Directions:
Set out exactly every line of the entries below, starting at the line that holds "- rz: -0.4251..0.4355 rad" and stopping after the line that holds "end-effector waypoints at".
*** Opening of Data shown ***
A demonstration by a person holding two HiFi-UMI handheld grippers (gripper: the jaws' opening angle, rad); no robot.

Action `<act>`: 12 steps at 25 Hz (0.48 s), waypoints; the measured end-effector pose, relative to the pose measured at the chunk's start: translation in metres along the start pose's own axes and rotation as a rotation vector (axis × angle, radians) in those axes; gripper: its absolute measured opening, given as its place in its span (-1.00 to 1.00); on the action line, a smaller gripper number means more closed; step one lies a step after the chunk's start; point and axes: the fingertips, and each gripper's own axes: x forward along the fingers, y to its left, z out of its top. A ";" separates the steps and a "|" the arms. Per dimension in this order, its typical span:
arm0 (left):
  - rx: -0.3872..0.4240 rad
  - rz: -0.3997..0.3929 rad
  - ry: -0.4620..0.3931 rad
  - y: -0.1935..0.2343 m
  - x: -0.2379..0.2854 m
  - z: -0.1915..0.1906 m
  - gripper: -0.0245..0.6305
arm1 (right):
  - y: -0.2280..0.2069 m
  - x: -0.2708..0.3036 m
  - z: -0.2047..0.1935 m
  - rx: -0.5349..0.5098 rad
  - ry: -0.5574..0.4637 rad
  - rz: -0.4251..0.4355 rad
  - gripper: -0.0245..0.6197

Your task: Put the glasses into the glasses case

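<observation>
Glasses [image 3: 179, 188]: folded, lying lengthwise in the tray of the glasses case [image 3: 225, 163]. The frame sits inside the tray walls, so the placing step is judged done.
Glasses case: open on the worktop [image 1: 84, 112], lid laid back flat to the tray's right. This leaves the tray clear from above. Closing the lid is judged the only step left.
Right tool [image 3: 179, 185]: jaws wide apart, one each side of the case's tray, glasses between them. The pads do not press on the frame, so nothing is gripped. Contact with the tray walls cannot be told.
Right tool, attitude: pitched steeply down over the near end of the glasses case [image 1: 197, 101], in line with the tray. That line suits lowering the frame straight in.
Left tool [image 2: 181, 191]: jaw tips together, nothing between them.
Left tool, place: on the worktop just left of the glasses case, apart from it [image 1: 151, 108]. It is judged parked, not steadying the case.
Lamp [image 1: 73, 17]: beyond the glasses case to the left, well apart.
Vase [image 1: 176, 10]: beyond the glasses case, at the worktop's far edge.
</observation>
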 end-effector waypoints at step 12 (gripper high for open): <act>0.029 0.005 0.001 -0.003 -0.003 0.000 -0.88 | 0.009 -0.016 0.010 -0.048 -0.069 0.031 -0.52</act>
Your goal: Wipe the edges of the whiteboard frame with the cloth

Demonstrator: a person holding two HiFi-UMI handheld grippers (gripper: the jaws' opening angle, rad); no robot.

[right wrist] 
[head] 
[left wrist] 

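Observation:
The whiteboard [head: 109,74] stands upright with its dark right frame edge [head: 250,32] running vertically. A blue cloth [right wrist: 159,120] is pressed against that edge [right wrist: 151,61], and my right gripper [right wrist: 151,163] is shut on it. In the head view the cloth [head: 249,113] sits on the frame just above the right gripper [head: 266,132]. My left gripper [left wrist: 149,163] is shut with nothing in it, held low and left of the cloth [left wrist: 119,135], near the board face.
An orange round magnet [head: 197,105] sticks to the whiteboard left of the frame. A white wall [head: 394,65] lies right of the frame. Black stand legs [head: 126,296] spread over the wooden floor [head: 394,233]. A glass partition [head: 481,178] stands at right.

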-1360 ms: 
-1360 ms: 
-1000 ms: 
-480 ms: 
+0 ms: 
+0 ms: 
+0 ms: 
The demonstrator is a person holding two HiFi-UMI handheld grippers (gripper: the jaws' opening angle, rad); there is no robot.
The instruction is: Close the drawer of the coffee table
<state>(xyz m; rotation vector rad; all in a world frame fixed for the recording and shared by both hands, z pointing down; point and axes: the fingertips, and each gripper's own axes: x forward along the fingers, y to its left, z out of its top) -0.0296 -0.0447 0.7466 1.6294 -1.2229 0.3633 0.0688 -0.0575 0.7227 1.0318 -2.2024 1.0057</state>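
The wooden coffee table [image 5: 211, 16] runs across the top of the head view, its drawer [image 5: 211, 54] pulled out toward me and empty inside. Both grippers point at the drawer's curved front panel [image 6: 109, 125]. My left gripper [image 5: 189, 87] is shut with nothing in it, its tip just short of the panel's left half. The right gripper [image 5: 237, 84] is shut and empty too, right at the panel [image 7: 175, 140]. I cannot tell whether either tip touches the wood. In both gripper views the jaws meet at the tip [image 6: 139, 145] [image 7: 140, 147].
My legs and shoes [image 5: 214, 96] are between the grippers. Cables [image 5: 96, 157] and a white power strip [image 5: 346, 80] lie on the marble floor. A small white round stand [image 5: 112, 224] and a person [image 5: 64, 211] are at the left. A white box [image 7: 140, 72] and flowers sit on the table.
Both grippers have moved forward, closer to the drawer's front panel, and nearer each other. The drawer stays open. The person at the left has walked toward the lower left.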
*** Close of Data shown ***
Task response:
  - rz: -0.4251..0.4355 rad
  - gripper: -0.0245..0.6197

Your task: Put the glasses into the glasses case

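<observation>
Glasses [image 3: 179, 188]: folded, lying lengthwise in the tray of the glasses case [image 3: 225, 163]. The frame sits inside the tray walls, so the placing step is judged done.
Glasses case: open on the worktop [image 1: 84, 112], lid laid back flat to the tray's right. This leaves the tray clear from above. Closing the lid is judged the only step left.
Right tool [image 3: 179, 185]: jaws wide apart, one each side of the case's tray, glasses between them. The pads do not press on the frame, so nothing is gripped. Contact with the tray walls cannot be told.
Right tool, attitude: pitched steeply down over the near end of the glasses case [image 1: 197, 101], in line with the tray. That line suits lowering the frame straight in.
Left tool [image 2: 181, 191]: jaw tips together, nothing between them.
Left tool, place: on the worktop just left of the glasses case, apart from it [image 1: 151, 108]. It is judged parked, not steadying the case.
Lamp [image 1: 73, 17]: beyond the glasses case to the left, well apart.
Vase [image 1: 176, 10]: beyond the glasses case, at the worktop's far edge.
</observation>
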 end-effector waypoints at step 12 (gripper high for open): <act>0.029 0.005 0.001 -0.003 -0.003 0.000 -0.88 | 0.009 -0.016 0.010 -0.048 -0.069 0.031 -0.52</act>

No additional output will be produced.